Richard motioned for the pair to follow him, and they began walking towards another section of the engine room. “Okay, Sarah, you designed the basic principles of the shielding system, so you know the basic deal: the ship has its ‘running shield’, a low-powered force field through a front projector which prevents a piece of space dust from ripping through the ship like a bullet while we’re at speed.”

Sarah nodded. “Which we power through the use of small particle collectors near the engines. The primary issue used to be running that power from the aft to the fore of the ship in an efficient manner, but my biogel power transmission system nearly eradicated signal degradation.”

The accident prone engineer nodded. “Right. The problem now is an issue of overload. The biogel packs are prone to problems when we use the secondary shielding system. It’s like they freak out, which causes them to shut down…”

“Leaving us vulnerable in an entirely different way,” Jack chimed in. “Damn.”

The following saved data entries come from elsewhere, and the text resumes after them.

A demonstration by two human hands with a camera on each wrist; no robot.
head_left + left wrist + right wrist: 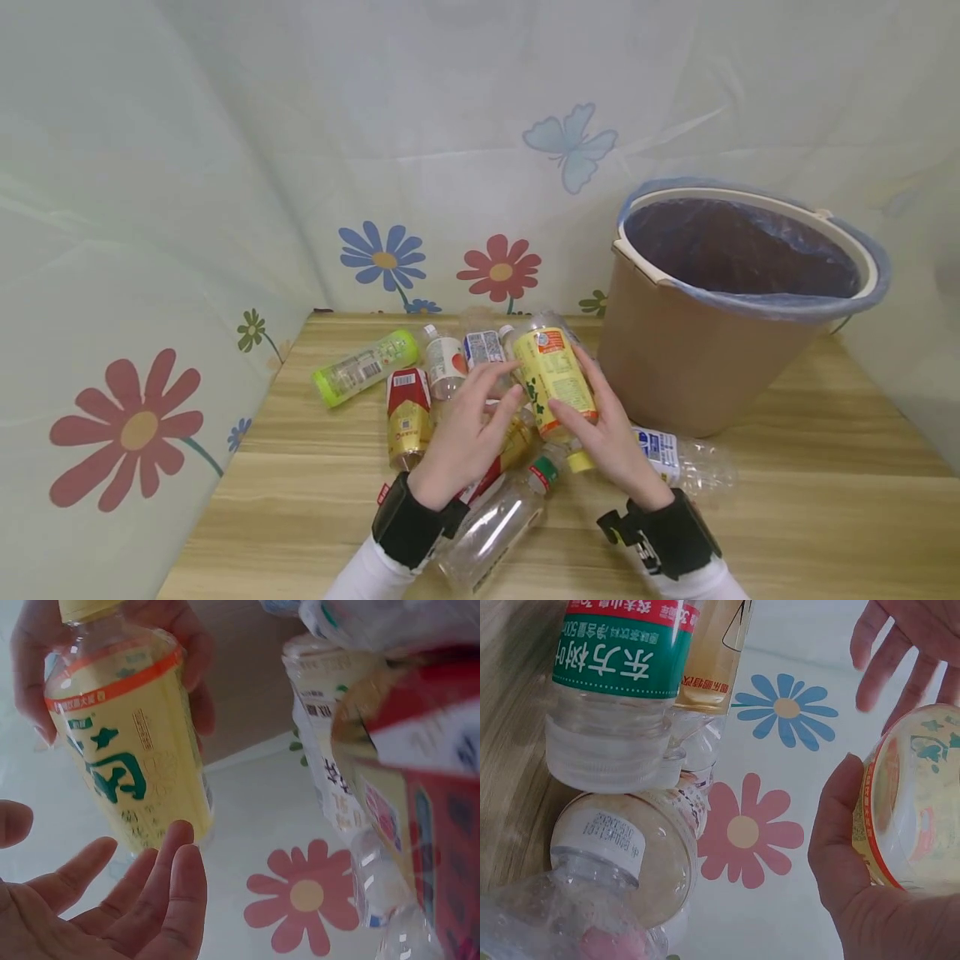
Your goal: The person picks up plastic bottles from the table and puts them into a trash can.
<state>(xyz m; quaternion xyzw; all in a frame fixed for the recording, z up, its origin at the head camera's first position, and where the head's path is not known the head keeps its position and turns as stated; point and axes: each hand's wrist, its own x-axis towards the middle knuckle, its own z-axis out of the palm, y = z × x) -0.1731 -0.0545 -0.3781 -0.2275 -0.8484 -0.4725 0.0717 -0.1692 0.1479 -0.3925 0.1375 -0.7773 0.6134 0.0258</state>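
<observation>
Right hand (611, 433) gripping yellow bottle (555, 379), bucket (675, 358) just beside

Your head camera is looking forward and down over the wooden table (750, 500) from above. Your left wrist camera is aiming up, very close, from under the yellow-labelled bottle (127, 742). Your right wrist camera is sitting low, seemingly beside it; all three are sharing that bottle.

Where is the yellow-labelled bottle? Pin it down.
In the head view, the yellow-labelled bottle is mid-table, gripped by the right hand, just left of the bucket.
</observation>
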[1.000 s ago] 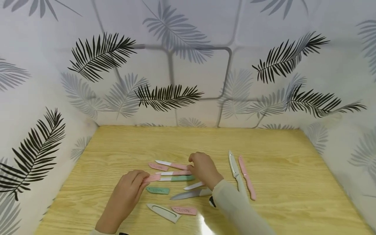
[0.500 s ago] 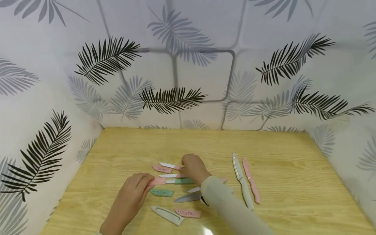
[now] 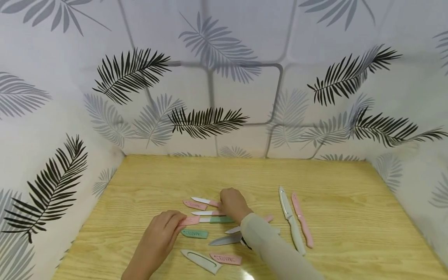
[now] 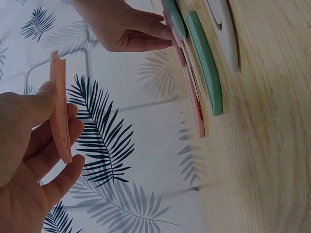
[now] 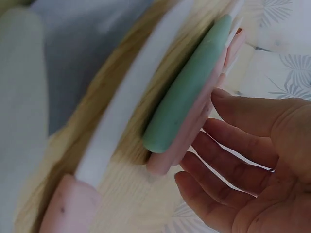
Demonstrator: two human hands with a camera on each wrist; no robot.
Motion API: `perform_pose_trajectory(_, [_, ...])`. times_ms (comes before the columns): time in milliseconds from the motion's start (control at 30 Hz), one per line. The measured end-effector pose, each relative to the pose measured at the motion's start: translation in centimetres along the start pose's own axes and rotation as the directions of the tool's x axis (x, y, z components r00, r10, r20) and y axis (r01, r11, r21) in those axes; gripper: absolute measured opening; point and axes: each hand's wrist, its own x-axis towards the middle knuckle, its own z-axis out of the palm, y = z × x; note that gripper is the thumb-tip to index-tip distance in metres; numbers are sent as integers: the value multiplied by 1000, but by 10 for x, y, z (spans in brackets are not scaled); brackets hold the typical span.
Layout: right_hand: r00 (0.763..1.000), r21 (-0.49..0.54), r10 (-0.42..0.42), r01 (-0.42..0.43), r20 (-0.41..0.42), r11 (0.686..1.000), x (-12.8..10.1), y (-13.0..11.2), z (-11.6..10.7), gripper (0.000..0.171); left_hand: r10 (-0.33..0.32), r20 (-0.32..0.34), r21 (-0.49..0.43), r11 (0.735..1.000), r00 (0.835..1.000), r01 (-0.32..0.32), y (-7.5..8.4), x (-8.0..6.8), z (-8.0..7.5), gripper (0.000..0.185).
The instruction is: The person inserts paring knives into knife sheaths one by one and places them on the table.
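In the head view my left hand (image 3: 155,239) pinches a pink blade sheath (image 3: 190,221) between thumb and fingers; the left wrist view shows the sheath (image 4: 59,111) raised off the table. My right hand (image 3: 233,203) reaches over the pink handles, its thumb and fingertips at the handle of the farthest pink knife (image 3: 213,203), whose white blade points left. Nearer lie a second pink knife (image 3: 206,213) and a green-handled knife (image 3: 221,219). In the right wrist view the thumb lies against a pink handle (image 5: 197,114), with curled fingertips along its far side.
Left of the knives lie a pink sheath (image 3: 194,205) and a green sheath (image 3: 194,233). Nearer are a whitish sheath (image 3: 201,261) and another pink sheath (image 3: 225,259). A grey-bladed knife (image 3: 224,239) lies partly under the right sleeve. Sheathed knives (image 3: 294,227) rest at right.
My right hand has moved left, from the ends of the pink handles to farther along them, covering more of the handles. The left hand keeps the pink sheath.
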Motion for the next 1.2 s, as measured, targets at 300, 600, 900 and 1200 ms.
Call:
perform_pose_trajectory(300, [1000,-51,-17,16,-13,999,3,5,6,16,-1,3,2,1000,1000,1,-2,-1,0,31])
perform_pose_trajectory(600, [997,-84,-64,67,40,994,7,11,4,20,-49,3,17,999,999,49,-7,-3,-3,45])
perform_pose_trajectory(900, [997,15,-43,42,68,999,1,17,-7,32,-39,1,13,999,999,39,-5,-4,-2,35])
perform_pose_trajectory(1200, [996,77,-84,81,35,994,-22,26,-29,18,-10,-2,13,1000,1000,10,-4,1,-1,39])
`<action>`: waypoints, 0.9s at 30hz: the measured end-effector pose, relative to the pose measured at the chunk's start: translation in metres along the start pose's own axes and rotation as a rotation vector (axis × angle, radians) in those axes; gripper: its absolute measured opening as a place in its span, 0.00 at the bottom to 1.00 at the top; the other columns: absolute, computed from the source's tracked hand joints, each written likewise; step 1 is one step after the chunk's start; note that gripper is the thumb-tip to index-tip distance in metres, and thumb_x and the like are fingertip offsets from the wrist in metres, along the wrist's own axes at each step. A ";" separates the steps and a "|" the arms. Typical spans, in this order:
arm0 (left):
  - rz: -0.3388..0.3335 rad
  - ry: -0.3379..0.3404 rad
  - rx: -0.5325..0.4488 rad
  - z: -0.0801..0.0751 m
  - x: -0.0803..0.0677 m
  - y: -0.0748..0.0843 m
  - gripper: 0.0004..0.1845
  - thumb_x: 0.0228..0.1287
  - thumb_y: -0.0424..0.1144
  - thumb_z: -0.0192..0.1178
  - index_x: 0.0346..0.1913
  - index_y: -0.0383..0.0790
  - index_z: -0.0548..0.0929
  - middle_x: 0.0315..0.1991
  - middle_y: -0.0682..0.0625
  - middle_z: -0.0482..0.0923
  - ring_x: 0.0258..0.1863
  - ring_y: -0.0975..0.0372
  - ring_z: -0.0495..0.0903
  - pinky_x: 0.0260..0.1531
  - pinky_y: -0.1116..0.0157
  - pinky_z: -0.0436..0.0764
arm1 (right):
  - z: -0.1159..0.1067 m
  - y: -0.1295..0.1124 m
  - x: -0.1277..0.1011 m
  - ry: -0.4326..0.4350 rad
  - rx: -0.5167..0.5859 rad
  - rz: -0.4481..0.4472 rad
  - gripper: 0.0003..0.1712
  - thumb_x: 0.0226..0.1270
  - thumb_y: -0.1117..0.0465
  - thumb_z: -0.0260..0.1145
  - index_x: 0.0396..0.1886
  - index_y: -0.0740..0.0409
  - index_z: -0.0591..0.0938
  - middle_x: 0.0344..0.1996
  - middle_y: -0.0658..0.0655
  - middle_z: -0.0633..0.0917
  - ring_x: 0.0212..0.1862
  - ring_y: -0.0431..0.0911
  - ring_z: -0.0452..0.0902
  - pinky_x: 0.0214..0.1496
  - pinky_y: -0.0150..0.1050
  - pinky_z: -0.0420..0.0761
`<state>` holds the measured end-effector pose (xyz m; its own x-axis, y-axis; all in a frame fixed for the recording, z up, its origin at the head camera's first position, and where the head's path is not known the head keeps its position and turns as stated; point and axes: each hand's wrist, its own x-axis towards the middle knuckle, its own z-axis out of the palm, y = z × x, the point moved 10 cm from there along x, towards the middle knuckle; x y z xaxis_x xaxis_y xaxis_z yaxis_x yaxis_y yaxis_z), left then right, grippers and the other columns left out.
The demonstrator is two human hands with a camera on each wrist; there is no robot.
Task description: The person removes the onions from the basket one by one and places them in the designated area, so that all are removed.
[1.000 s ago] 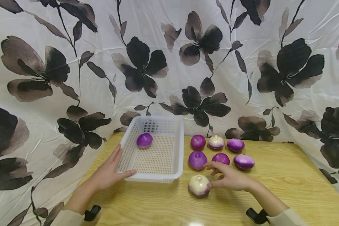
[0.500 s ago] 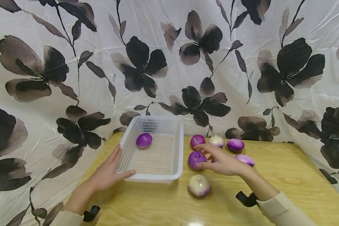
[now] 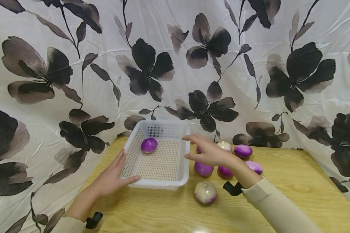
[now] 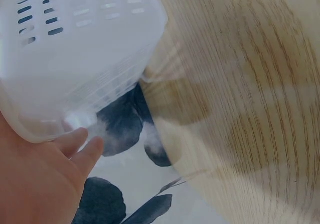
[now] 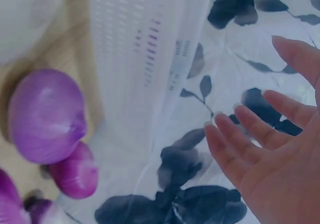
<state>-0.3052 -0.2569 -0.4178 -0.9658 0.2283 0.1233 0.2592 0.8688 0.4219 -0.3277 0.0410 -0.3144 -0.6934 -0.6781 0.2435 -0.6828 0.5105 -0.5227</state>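
Left hand (image 3: pixel 112 178) flat against the near-left corner of the white perforated basket (image 3: pixel 163 181): fingers straight along its left wall, thumb on the front rim. Holds nothing, just braces it. Left wrist view shows the same: fingertips touching the basket's rounded corner, counter (image 3: pixel 294 191) edge and floral cloth (image 3: pixel 75 81) beyond.

Right hand (image 3: pixel 210 152) raised above the counter, at the basket's right rim. Fingers spread and relaxed, palm empty; the right wrist view confirms nothing is in it.

One purple onion (image 3: pixel 149 144) lies inside the basket at its far-left part, well left of the right hand and beyond the left hand's fingertips.

Rest of the onions sit on the counter, to the right of the basket:
- a purple one (image 3: pixel 203 168) just under the right hand
- another purple one (image 3: pixel 225 171) beside it, below the wrist
- pale one (image 3: pixel 205 192) nearest the person, close to the basket's near-right corner
- three more behind the right hand, partly hidden.
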 end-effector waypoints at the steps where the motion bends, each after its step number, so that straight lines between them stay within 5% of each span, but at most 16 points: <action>1: 0.002 0.000 0.002 0.000 0.000 0.000 0.67 0.59 0.74 0.61 0.81 0.29 0.42 0.83 0.35 0.34 0.77 0.33 0.50 0.70 0.34 0.59 | 0.001 0.000 0.006 -0.009 0.002 0.006 0.36 0.70 0.54 0.70 0.74 0.57 0.70 0.67 0.61 0.75 0.64 0.57 0.75 0.63 0.53 0.78; 14: -0.017 -0.007 -0.011 0.000 -0.002 -0.003 0.67 0.58 0.75 0.62 0.82 0.31 0.42 0.83 0.37 0.34 0.77 0.33 0.50 0.70 0.33 0.58 | 0.013 0.001 0.092 -0.043 0.028 0.024 0.38 0.71 0.53 0.68 0.75 0.60 0.67 0.69 0.65 0.73 0.65 0.59 0.75 0.64 0.52 0.79; 27: -0.021 0.003 -0.021 -0.001 -0.003 -0.002 0.67 0.58 0.74 0.63 0.82 0.31 0.43 0.83 0.37 0.35 0.77 0.33 0.51 0.70 0.33 0.59 | 0.060 0.042 0.141 -0.030 0.235 0.261 0.45 0.68 0.56 0.70 0.79 0.57 0.60 0.74 0.67 0.63 0.71 0.63 0.66 0.71 0.56 0.72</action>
<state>-0.3028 -0.2593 -0.4181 -0.9709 0.2089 0.1166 0.2391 0.8640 0.4431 -0.4403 -0.0649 -0.3512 -0.8281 -0.5580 0.0542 -0.4094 0.5358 -0.7384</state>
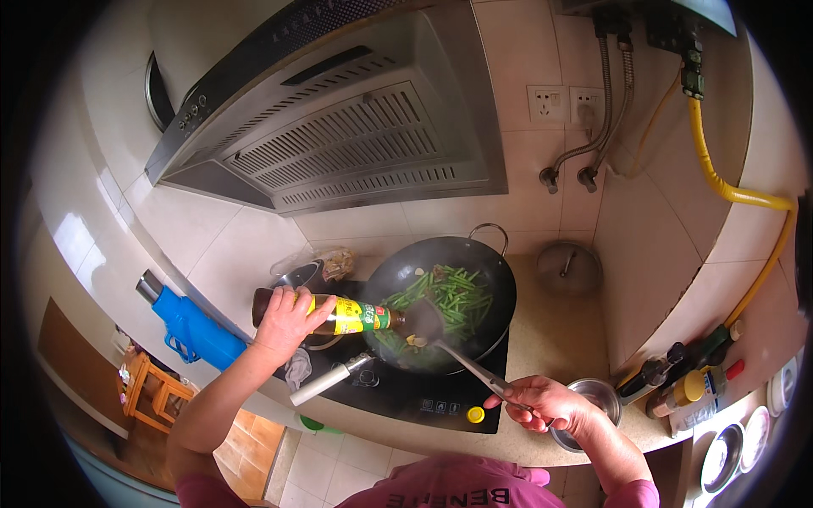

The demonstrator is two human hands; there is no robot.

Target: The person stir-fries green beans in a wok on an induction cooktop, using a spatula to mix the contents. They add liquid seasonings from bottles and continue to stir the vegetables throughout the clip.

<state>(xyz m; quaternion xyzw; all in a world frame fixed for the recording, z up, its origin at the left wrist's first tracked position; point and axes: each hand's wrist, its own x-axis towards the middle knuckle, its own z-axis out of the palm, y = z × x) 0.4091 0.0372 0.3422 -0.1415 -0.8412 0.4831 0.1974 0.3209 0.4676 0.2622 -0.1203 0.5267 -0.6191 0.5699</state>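
Observation:
My left hand [286,320] grips a dark glass sauce bottle [356,317] with a yellow and green label, tipped on its side. Its mouth is at the bowl of a metal ladle [424,319], over a black wok [406,267]. The ladle's handle is in my right hand [537,403], at the front of the hob. Cut green beans [457,295] lie in the wok with a few pale pieces, and steam rises. A yellow bottle cap [475,414] rests on the black hob [406,403]. Whether sauce is flowing cannot be told.
The wok's white handle [321,384] points to the front left. A metal bowl [594,397] stands beside my right wrist, with seasoning bottles [676,394] farther right. A pot lid [567,267] is at the back right. The range hood [343,127] hangs above; a blue flask [197,324] is at left.

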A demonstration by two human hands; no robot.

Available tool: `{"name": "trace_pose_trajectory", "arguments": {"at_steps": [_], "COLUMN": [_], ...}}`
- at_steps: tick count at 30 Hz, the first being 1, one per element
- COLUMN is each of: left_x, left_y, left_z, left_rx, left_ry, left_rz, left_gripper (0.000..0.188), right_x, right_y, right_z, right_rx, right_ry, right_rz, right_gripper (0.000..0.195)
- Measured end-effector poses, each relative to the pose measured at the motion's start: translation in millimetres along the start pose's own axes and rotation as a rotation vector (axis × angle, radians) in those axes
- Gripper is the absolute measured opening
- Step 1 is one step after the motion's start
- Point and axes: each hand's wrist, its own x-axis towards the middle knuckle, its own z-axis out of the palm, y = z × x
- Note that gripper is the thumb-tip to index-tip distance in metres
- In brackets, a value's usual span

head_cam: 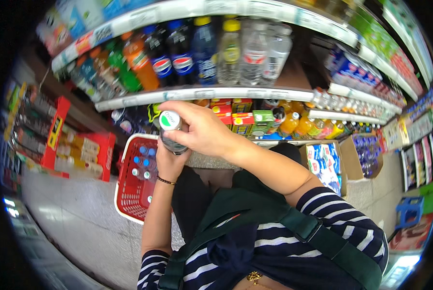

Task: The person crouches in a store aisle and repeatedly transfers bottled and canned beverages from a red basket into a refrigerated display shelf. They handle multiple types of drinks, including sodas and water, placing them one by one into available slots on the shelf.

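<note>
A clear plastic bottle [175, 145] with a white and green cap is held upright in front of the lower shelf. My left hand [170, 163] wraps its lower part, with a dark bracelet at the wrist. Around the upper part, just beside the cap, curl the thumb and fingers of my right hand [205, 132]. The bottle's label is mostly hidden by the hands. Below and left of it, on the floor, stands a red shopping basket [124, 199] with a white rim. Several bottles with blue caps [147, 161] and white-green caps lie or stand inside.
Ahead, a store shelf [202, 93] carries a row of soft drink bottles [182, 54], with juice bottles and drink cartons [241, 121] beneath. Cardboard boxes [361, 159] of packaged goods sit right of my knees. Red display racks [58, 134] stand left, and a blue stool [409, 212] far right.
</note>
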Motion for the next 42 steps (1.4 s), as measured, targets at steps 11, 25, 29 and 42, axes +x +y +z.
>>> {"name": "trace_pose_trajectory", "arguments": {"at_steps": [11, 25, 29, 42], "left_x": [25.7, 119.9, 128.2, 186.8], "left_y": [125.7, 126.2, 96.9, 80.6], "left_z": [223.0, 368.7, 381.0, 424.3], "left_rx": [-0.277, -0.012, 0.079, -0.411], "left_ry": [-0.400, -0.152, -0.139, -0.286], "left_rz": [0.154, 0.117, 0.157, -0.095], "left_gripper": [0.067, 0.063, 0.074, 0.073], "right_x": [-148.1, -72.9, -33.3, 35.0], "right_y": [23.8, 159.5, 182.5, 270.4], "right_z": [-187.8, -303.6, -313.8, -339.6], "right_rx": [-0.361, -0.426, -0.382, -0.423], "right_ry": [0.449, 0.624, 0.547, 0.450], "right_rz": [0.335, 0.275, 0.441, 0.365], "right_gripper": [0.083, 0.074, 0.074, 0.082]}}
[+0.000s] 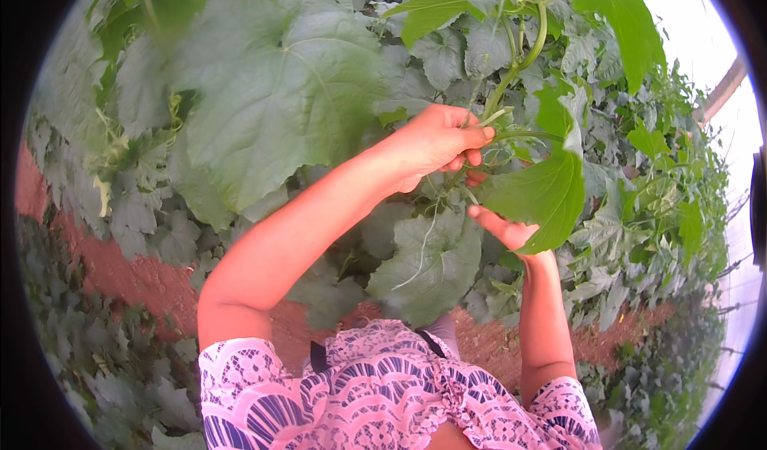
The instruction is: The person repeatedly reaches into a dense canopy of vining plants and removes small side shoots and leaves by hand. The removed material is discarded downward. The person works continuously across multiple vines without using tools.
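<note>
My left hand [440, 141] is closed on a green vine stem [506, 81] of a climbing plant with broad lobed leaves. The stem rises from its fingers to the top of the view. Just below and to the right is my right hand [506, 225], partly behind a bright green leaf [539, 195]; its thumb points at a thin stalk, and whether it grips anything is hidden. A pale string or tendril [425, 249] hangs beneath the hands, in front of a lower leaf [443, 270].
A large leaf [287, 96] stands close to the left forearm. Dense foliage surrounds the hands. Reddish soil [138, 282] runs behind my body, with more low plants at the lower left and lower right. A pole [722, 90] slants before pale sheeting at the right.
</note>
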`<control>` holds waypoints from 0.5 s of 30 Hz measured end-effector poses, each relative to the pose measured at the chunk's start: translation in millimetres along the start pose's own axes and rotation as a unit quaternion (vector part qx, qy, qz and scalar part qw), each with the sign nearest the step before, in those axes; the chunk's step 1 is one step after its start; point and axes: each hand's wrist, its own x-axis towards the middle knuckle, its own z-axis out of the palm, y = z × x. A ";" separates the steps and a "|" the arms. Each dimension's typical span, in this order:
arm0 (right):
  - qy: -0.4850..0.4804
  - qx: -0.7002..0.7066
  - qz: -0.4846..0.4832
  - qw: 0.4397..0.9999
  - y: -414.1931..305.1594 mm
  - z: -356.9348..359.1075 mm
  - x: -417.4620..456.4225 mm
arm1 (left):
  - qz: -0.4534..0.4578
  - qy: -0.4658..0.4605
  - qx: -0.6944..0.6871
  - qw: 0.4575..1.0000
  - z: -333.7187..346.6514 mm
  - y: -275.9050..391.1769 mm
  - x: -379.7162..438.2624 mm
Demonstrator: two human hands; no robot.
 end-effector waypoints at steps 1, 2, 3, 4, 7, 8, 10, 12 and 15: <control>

Park shrugged. “And that’s your system, Jack. The quantum-level ablative armor is fantastic; an energy weapon like a laser cannon won’t do a whole lot to this ship; impacts will smear and dissipate across the hull effortlessly. But those energy bursts will overload the biogel as the system is designed now. Mind you, a physical impact like a missile strike should be fine; that particular quantum alignment on the armor doesn’t disperse that type of energy.”

Sarah let out an exasperated sigh. “Damnit. Richard, how long have you known about this? I can’t believe you’re just telling us this now!”

“Hey,” he barked at her, “don’t blame me for this stuff. Remember last night’s testing? Well, when I came in this morning and was checking everything over, I found this.” He reached into his tool case and pulled out a biogel pack. What once was a blazing green mass of cells was charcoal black. “Dead. D.E.A.D. Dead. I’d have told you earlier, but you apparently overslept.”

Sarah shot Jack an angry glance. “I guess we’d better get to work on fixing this.” He nodded at her.

“I guess we’d better,” he said, mindful of his tone. “We only have two days.”